When we told fellow travellers we were going to spend 10 days or so on the Yorke Peninsula we were told ‘not to bother as there was nothing there’. We are loving being here. The scenery is brilliant, there is plenty to see and the locals encourage your visit by providing the option of free camping areas. We have been on here three days now and are only one third of the way down the west coast.
We stayed Friday night in Port Pirie and spent Saturday stocking up at ‘Woolies’ and having a good look around the city. The standout feature in Port Pirie for us was the worlds largest lead smelter plant operated by Nyrstar on the outskirts of the city. – the site was huge. The smelter has been in production since 1889 and in addition to its lead production, it also produces refined silver, zinc, copper and gold.
Late Saturday afternoon we drove further south into the Yorke Peninsula to the township of Port Broughton. The place was very picturesque and I think we would have stayed there the night but there was no free camping allowed and the camp ground was asking A$32 a night for a bit of grass to stop on. You know our feelings on that so we carried on to the hamlet of Alford.
Alford consists of one hotel, a half a dozen homes (occupied) and three shops (unoccupied). Its primary attraction for us was their complimentary overnight parking at the local sports ground for self-contained motorhomes and caravans. We were joined later in the evening by two German girls touring Australia in their car. A lovely quiet spot, a great evening and highly recommended if you are on the Peninsula.
On Sunday morning we made our way 27 kilometres to the west coast of the Yorke Peninsula and into the township of Wallaroo. Wallaroo settlement was established on Wallaroo Bay in 1861 and was proclaimed as a town in 1862. Wallaroo today is a deep-sea port and is home to the Spencer Gulf prawn fleet. The Wallaroo jetty is one of the most popular in the state for fishers whilst under the jetty divers have access to a variety of sea life.
We stayed on the Wallaroo waterfront at the Wallaroo boat ramp – an area of about 2 hectares and a 10 second walk across to the sand and into the water.
This morning (after a rather late start – it must have been the salt air that made us sleep in) we drove inland to the township of Kadina. Our onboard printer ran out of black ink last night and Kadina was the closest town selling office supplies. Luck was on our side and we were able to purchase replacements at our first stop. The navigator wants to prepare a new Japanese prawn dish tonight so it was into “Woolies’ to find a supply of panko bread crumbs and coconut shred. I am sure the dish will go very well with either a Pinot Gris or a rum and coke.
After the shopping we had a roadside lunch then drove onto Moonta, our stopover for tonight.
Moonta’s origins in 1861 were very fortunate – a shepherd noticed traces of copper on a wombat burrow, which led to the establishment of the Moonta Mining Company that soon became one of the richest copper mines in Australia. The ensuing flood of skilled miners from Cornwall in England changed South Australia’s cultural mix.

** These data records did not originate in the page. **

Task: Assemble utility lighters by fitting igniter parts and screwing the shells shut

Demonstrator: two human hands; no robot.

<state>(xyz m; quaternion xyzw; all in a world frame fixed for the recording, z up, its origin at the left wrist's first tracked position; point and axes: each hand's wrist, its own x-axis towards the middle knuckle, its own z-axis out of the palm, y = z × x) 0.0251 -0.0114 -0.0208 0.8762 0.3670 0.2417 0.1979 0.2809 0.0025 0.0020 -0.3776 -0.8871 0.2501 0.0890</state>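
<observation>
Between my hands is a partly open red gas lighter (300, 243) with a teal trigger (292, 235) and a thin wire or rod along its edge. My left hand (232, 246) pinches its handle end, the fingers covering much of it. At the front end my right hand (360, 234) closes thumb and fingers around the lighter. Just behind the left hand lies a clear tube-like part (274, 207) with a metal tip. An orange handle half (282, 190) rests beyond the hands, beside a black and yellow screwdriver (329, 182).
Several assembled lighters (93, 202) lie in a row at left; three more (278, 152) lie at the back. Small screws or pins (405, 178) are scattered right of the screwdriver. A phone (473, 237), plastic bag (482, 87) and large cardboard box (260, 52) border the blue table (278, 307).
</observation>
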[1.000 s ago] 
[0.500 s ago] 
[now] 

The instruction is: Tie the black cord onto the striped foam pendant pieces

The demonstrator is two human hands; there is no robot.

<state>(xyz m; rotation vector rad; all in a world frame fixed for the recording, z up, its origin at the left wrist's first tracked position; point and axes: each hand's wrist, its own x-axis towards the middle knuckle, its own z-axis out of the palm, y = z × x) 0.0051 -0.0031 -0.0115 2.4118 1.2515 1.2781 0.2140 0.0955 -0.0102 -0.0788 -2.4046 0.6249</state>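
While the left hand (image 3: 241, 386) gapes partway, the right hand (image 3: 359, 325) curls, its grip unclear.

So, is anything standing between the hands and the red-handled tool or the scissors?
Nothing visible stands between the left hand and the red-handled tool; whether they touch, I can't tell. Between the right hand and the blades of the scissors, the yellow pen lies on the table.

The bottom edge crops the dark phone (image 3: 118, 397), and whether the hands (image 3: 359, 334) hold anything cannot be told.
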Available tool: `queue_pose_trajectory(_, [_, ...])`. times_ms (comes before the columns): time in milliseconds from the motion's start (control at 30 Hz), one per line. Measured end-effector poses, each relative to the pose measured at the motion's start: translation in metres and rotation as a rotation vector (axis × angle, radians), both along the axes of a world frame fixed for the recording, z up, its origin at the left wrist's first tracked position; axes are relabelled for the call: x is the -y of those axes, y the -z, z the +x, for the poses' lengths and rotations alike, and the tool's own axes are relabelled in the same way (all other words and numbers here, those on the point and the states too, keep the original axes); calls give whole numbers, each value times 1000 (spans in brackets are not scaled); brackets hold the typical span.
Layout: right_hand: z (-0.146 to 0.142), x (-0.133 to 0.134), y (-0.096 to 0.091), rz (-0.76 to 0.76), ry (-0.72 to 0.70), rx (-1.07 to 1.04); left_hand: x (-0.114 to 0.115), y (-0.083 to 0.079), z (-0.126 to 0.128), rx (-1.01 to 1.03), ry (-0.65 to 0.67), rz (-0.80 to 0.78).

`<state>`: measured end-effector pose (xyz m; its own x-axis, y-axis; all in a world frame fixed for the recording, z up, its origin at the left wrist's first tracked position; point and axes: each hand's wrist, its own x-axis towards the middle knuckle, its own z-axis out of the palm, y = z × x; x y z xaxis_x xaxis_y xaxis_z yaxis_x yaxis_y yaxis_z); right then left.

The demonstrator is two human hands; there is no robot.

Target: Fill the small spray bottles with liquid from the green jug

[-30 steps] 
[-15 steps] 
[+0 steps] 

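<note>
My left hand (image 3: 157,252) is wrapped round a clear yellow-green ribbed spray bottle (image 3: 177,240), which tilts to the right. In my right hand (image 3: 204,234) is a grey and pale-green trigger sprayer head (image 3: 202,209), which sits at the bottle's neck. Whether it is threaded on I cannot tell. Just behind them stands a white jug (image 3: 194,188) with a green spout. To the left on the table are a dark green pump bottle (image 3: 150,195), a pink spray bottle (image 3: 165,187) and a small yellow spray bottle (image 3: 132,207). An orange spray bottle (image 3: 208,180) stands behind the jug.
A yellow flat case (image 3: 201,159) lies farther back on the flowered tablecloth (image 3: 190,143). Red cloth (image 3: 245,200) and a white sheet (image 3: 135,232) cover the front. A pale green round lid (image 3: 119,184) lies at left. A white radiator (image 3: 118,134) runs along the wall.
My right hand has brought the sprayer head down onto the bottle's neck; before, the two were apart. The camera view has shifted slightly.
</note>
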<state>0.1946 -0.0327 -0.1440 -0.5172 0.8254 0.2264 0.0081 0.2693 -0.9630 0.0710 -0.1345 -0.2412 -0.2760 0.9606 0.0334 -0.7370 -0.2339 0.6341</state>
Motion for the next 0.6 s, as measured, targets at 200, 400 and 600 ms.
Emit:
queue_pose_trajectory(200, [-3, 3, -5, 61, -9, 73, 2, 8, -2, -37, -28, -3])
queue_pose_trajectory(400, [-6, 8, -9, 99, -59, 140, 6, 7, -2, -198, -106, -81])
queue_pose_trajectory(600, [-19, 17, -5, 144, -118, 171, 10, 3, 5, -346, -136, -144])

Apart from contributing to an economic explosion, the immigrants brought Cornish architecture and the delicious Cornish pasties. The area is sometimes known as “little Cornwall”.
It is 4pm in the afternoon, we’re parked up at Port Hughes about 5 km out of Moonta and we are twenty metres from white sand and the ocean on a 30C day. You cannot ask for much more than that on a Monday.
The Peninsula hasn’t disappointed thus far.